Average Engine HP per Engine Fuel Type

carDB %>%
  group_by(`Engine Fuel Type`) %>%
  summarise(Average_HP = mean(`Engine HP`))
## # A tibble: 9 × 2
##   `Engine Fuel Type`                           Average_HP
##   <chr>                                             <dbl>
## 1 diesel                                             186.
## 2 electric                                           145.
## 3 flex-fuel (premium unleaded recommended/E85)       283.
## 4 flex-fuel (premium unleaded required/E85)          515.
## 5 flex-fuel (unleaded/E85)                           286.
## 6 natural gas                                        110 
## 7 premium unleaded (recommended)                     270.
## 8 premium unleaded (required)                        375.
## 9 regular unleaded                                   215.

Feature Engineering

We create a new feature: Combined Average MPG as the mean of city and highway MPG.

carDB <- carDB %>%
  mutate(`Combined MPG` = (`city mpg` + `highway MPG`) / 2)

head(carDB$`Combined MPG`)
## [1] 22.5 23.5 24.0 23.0 23.0 23.0

Visualization

applying various visualization functions on CarDB to gain a deeper understanding of all the variables and their relation to each other

Bar Plot: Number of Cars by Vehicle Style

This code creates a bar chart showing the count of cars for each Vehicle Style, using an blue fill and a minimalistic theme for a clean look.

ggplot(carDB, aes(x = `Vehicle Style`)) +
  geom_bar(fill = "steelblue") +
  labs(title = "Number of Cars by Vehicle Style",
       x = "Vehicle Style",
       y = "Count of Cars") +
  theme_minimal()

Bar Plot: Number of Cars by Transmission Type

This code plots a bar chart displaying the frequency of cars across different Transmission Types, with an orange color scheme and a minimal clean theme.

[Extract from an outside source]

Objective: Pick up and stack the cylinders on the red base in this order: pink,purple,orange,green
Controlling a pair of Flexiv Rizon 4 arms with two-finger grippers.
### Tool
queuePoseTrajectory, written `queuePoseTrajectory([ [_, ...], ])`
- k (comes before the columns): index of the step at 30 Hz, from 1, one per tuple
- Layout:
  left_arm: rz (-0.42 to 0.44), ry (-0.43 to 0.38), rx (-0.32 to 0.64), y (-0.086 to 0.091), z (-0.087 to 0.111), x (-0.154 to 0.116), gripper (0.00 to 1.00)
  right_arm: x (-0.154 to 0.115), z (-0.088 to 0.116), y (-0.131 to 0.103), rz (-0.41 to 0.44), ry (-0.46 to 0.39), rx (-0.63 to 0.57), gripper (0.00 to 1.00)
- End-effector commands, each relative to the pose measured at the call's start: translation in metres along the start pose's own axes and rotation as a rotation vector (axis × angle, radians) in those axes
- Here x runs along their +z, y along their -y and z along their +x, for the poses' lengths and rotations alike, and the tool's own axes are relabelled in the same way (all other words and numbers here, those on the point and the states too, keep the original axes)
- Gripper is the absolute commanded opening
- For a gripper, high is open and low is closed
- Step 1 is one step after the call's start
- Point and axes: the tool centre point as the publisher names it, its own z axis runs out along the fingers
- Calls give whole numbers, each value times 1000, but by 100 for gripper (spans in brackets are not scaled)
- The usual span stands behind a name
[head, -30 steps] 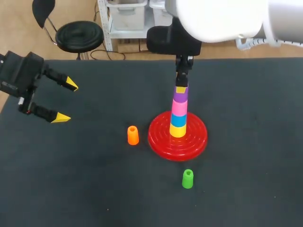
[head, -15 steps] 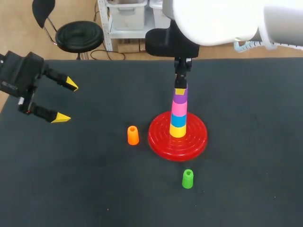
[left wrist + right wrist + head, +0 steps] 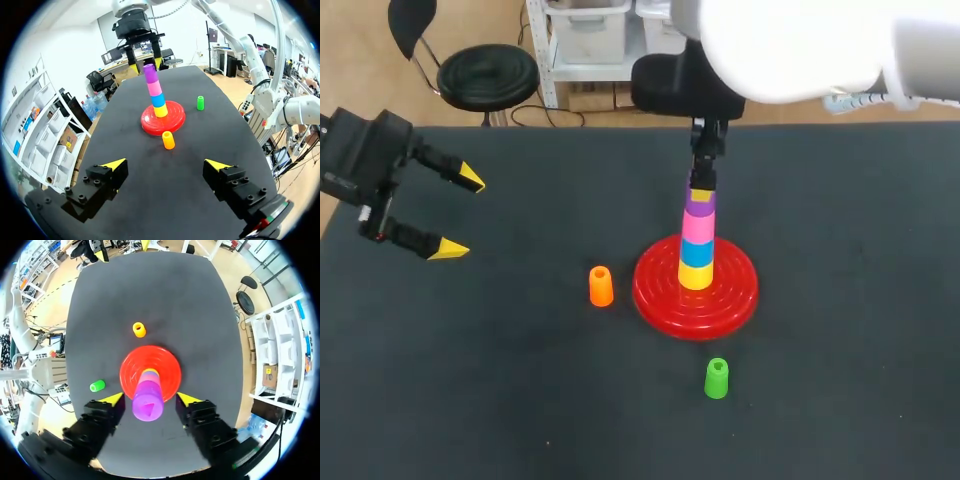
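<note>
Dark table (image 3: 840, 400) bears red base (image 3: 660, 300), its cylinder stack (image 3: 697, 240) standing upright.

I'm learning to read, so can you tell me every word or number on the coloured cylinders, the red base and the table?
None can be read.
The topmost purple cylinder shows only a small triangle shape on its top, no letters.
The orange cylinder, green cylinder, red base and black table look plain.
</note>
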Motion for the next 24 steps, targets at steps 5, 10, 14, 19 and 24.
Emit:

 ggplot(carDB, aes(x = `Transmission Type`)) +
  geom_bar(fill = "orange") +
  labs(title = "Number of Cars by Transmission Type",
       x = "Transmission Type",
       y = "Count of Cars") +
  theme_minimal()

Scatter Plot: Engine HP vs MSRP

This code generates a scatter plot where each point represents a car, mapping Engine HP to the x-axis and MSRP to the y-axis, with red-colored points and a minimalistic theme for enhanced clarity.

ggplot(carDB, aes(x = `Engine HP`, y = MSRP)) +
  geom_point(color = "red", size = 2, shape = 20) +
  labs(title = "Your Title", x = "X-axis Label", y = "Y-axis Label") +
  theme_minimal() # Optional: Add a theme for better aesthetics

Scatter Plot: Engine HP vs Highway MPG

This code creates a scatter plot showing the relationship between Engine Horsepower and Highway MPG, using semi-transparent tomato-colored points and a minimalist theme for a clear and simple presentation.

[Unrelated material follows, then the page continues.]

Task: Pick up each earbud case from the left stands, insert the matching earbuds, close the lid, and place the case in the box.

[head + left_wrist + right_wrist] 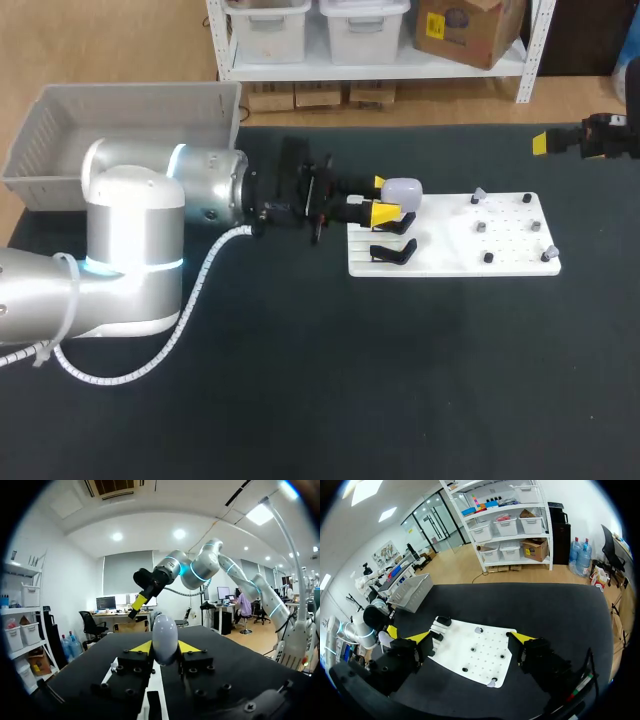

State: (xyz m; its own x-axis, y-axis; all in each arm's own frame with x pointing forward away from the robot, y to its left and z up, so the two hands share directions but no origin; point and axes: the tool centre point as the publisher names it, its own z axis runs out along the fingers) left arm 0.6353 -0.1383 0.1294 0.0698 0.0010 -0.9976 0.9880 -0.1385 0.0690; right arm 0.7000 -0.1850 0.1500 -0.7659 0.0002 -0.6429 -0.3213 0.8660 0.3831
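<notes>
Pale lilac earbud case (402,190): stands upright at the left end of the white board (450,255), between the two fingers of the left arm. In the left wrist view its rounded top rises above both fingers.
Left arm (200,190): comes in from the left. The forearm lies level and low over the desk (400,400), and the wrist points along the desk toward the board.
Left jaws: pinching the earbud case from two sides, with one of the yellow tips (142,646) against each flank.
Right arm (608,137): at the far right edge of the desk, raised above it and well apart from the board. Its wrist view looks down over the whole board.
Right jaws: spread wide with only air between them, one fingertip (524,638) on either side of the board as seen from the wrist.
Black stands (396,251): on the left end of the board, just beside the case on its near side.
Earbuds (481,227): small grey pieces set apart from each other over the right half of the board. They are too small to tell which is which.
Box (60,130): grey slotted bin at the far left corner of the desk, behind the left arm.
</notes>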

ggplot(carDB, aes(x = `Engine HP`, y = `highway MPG`)) +
  geom_point(color = "tomato", size = 2, alpha = 0.7) +
  labs(title = "Engine Horsepower vs Highway Mileage",
       x = "Engine Horsepower (HP)",
       y = "Highway MPG") +
  theme_minimal()

Pair Plot: Exploring Numeric Relationships in carDB

This code generates a pair plot to visualize pairwise relationships between Engine HP, Engine Cylinders, Highway MPG, City MPG, and MSRP, allowing quick detection of correlations and patterns across multiple variables.

library(GGally)

carDB_numeric <- carDB[, c("Engine HP", "Engine Cylinders", "highway MPG", "city mpg", "MSRP")]

ggpairs(carDB_numeric)

Colored Pair Plot: Numeric Relationships by Vehicle Size

This code creates a pair plot displaying relationships between key numeric variables, with points colored by Vehicle Size to highlight differences across categories while exploring correlations and distributions.

ggpairs(carDB,
        columns = c("Engine HP", "Engine Cylinders", "highway MPG", "city mpg", "MSRP"),
        mapping = aes(color = `Vehicle Size`))

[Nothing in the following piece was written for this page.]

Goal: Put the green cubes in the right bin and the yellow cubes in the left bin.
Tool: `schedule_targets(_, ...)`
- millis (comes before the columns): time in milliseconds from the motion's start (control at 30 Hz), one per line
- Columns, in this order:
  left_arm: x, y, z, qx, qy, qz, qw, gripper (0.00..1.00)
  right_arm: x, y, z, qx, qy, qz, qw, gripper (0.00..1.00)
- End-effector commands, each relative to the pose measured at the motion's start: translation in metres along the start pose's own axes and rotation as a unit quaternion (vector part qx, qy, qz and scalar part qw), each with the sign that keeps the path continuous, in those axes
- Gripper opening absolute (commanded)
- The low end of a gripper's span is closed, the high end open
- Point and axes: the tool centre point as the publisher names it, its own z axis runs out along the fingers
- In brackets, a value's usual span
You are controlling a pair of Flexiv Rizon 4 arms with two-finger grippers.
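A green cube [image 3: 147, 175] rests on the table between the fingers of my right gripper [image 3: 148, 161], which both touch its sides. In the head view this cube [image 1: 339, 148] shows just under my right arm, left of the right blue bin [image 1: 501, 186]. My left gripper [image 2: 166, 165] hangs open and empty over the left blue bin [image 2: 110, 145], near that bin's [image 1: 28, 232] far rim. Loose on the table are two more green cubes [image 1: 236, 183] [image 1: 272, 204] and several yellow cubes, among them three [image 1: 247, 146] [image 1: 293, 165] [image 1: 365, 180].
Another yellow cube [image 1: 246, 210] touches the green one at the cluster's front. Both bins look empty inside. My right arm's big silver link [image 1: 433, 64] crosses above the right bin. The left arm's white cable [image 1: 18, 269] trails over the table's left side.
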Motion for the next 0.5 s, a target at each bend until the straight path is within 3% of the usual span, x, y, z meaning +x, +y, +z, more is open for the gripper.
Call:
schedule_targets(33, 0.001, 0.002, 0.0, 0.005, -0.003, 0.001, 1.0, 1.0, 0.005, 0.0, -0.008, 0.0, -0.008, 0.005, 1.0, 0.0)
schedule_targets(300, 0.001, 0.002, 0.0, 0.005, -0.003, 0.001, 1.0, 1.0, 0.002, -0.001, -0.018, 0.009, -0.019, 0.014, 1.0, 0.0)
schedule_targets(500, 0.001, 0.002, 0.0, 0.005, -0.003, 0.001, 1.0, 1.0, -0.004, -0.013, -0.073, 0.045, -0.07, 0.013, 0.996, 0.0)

Histogram: Distribution of Car Prices

This code filters the dataset to include only cars with an MSRP less than or equal to $200,000 and creates a histogram that visualizes the distribution of car prices, using light blue bars with dark blue outlines and a minimalistic theme for clarity.

filteredCarDB <- carDB[carDB$MSRP <= 200000,]
ggplot(filteredCarDB, aes(x = MSRP)) +
  geom_histogram(bins = 30, fill = "lightblue", color = "darkblue") +
  labs(title = "Distribution of Car Prices",
       x = "Value",
       y = "Frequency") +
  theme_minimal()

Histogram: Distribution of Engine Horsepower

This code creates a histogram to visualize the distribution of engine horsepower across cars, with orange bars outlined in black, and 30 bins to show the frequency of different horsepower values, all presented in a minimalistic theme for clear readability.

ggplot(carDB, aes(x = `Engine HP`)) +
  geom_histogram(fill = "orange", color = "black", bins = 30) +
  labs(title = "Distribution of Engine Horsepower",
       x = "Horsepower (HP)",
       y = "Number of Cars") +
  theme_minimal()

ECDF: Cumulative Distribution of Car Prices

This code plots the empirical cumulative distribution function (ECDF) for car prices (MSRP), using a blue step-line to show the cumulative probability of car prices, with clear axis labels and a minimalistic theme for a clean and easy-to-read visualization.

ggplot(carDB, aes(x = MSRP)) +
  stat_ecdf(geom = "step", color = "blue", size = 1) +
  labs(title = "Cumulative Distribution of Car Prices",
       x = "Price (MSRP)",
       y = "Cumulative Probability") +
  theme_minimal()
## Warning: Using `size` aesthetic for lines was deprecated in ggplot2 3.4.0.
## ℹ Please use `linewidth` instead.
## This warning is displayed once every 8 hours.
## Call `lifecycle::last_lifecycle_warnings()` to see where this warning was
## generated.

ECDF: Cumulative Distribution of Engine Horsepower

This code plots the empirical cumulative distribution function (ECDF) for Engine Horsepower (HP), using a dark green step-line to show the cumulative probability of horsepower values, with clearly labeled axes and a minimalistic theme for a clean and professional look.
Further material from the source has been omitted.